FDIC data shows that Citi decreased its total assets by 3.6% to $1.32 trillion in Q4 sequentially moving the bank to be the smallest of the big four. The bank has an asset to risk based capital ratio of 9.68% down from 9.83% in Q3, which is a sign of deceased stress as risk based capital is supporting a lower base of assets so this "too big to fail" has become slightly smaller.

JPMorgan Chase ( JPM) ($50.20 vs. $48.79 on Feb. 6) has been downgraded to hold from buy with the stock 19.6% overvalued with a one-year price target at $52.26. JPM traded to a new multi-year high at $50.86 last Thursday vs. the May 2007 high at $53.25. The stock has gained 24.1% over the last twelve months with a reasonable twelve month forward P/E ratio at 9.23.

JPM has a positive but overbought weekly chart profile with its five-week MMA at $47.97 and the 200-day SMA at $40.13. My annual value levels are $44.04 and $42.87 with semiannual and monthly pivots at $46.84 and $49.88 and a weekly risky level at $51.02.

FDIC data shows that JPM increased its total assets by 9.7% to $2.03 trillion in Q4 sequentially, which is 14.0% of the total assets in the banking system, much too big a share in my judgment. No single financial institution should have control of more that 10.0% of all assets among the 7,083 FDIC-insured financial institutions. JPM has an asset to risk based capital ratio of 12.53% unchanged from 12.51% in Q3. This is another ratio that should be no larger than 10.0% in my judgment. JPM is thus a "too big to fail" bank that's dangerously too big in my opinion.

Wells Fargo ( WFC) ($36.50 vs. $34.85 on Feb. 6) has been downgraded to hold from buy with the stock 8.2% overvalued with a one-year price target at $38.14. WFC traded to a new multi-year high at $36.62 on Friday a level not seen since October 2008. The stock has gained 16.2% over the last twelve months with a reasonable twelve month forward P/E ratio at 10.13.

WFC has a positive but overbought weekly chart profile with its five-week MMA at $35.34 and the 200-day SMA at $29.43. My annual value levels are $34.17 and $32.82 with a monthly pivot at $35.06 with no risky level versus the September 2008 high at $44.67.

FDIC data shows that WFC increased its total assets by 9.0% to $1.33 trillion in Q4, sequentially moving up to being the third largest of the big four banks.

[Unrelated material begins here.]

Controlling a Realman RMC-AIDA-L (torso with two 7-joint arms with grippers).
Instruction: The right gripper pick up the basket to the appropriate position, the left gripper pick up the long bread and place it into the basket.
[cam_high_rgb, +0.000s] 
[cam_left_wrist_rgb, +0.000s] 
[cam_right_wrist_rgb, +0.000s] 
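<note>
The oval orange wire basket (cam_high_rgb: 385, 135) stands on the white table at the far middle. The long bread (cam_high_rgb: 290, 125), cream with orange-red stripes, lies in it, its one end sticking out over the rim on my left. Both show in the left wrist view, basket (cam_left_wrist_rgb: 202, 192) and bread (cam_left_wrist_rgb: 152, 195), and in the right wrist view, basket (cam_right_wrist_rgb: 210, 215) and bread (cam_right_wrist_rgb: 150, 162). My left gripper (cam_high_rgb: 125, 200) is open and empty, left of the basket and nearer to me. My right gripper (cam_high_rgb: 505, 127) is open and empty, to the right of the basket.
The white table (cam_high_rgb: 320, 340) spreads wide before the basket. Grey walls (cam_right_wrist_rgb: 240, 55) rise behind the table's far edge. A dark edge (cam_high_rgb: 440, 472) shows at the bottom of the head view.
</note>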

WFC has an asset to risk based capital ratio of 10.15% unchanged from 10.18% in Q3. WFC is another "too big to fail" bank that's even bigger.

Wells Fargo has the largest exposure to construction & development loans (C&D) at $17.28 billion. While this is nowhere near an overexposure versus risk based capital, it represents 8.5% of the total C&D loans in the banking system.

At the time of publication the author had no position in any of the stocks mentioned.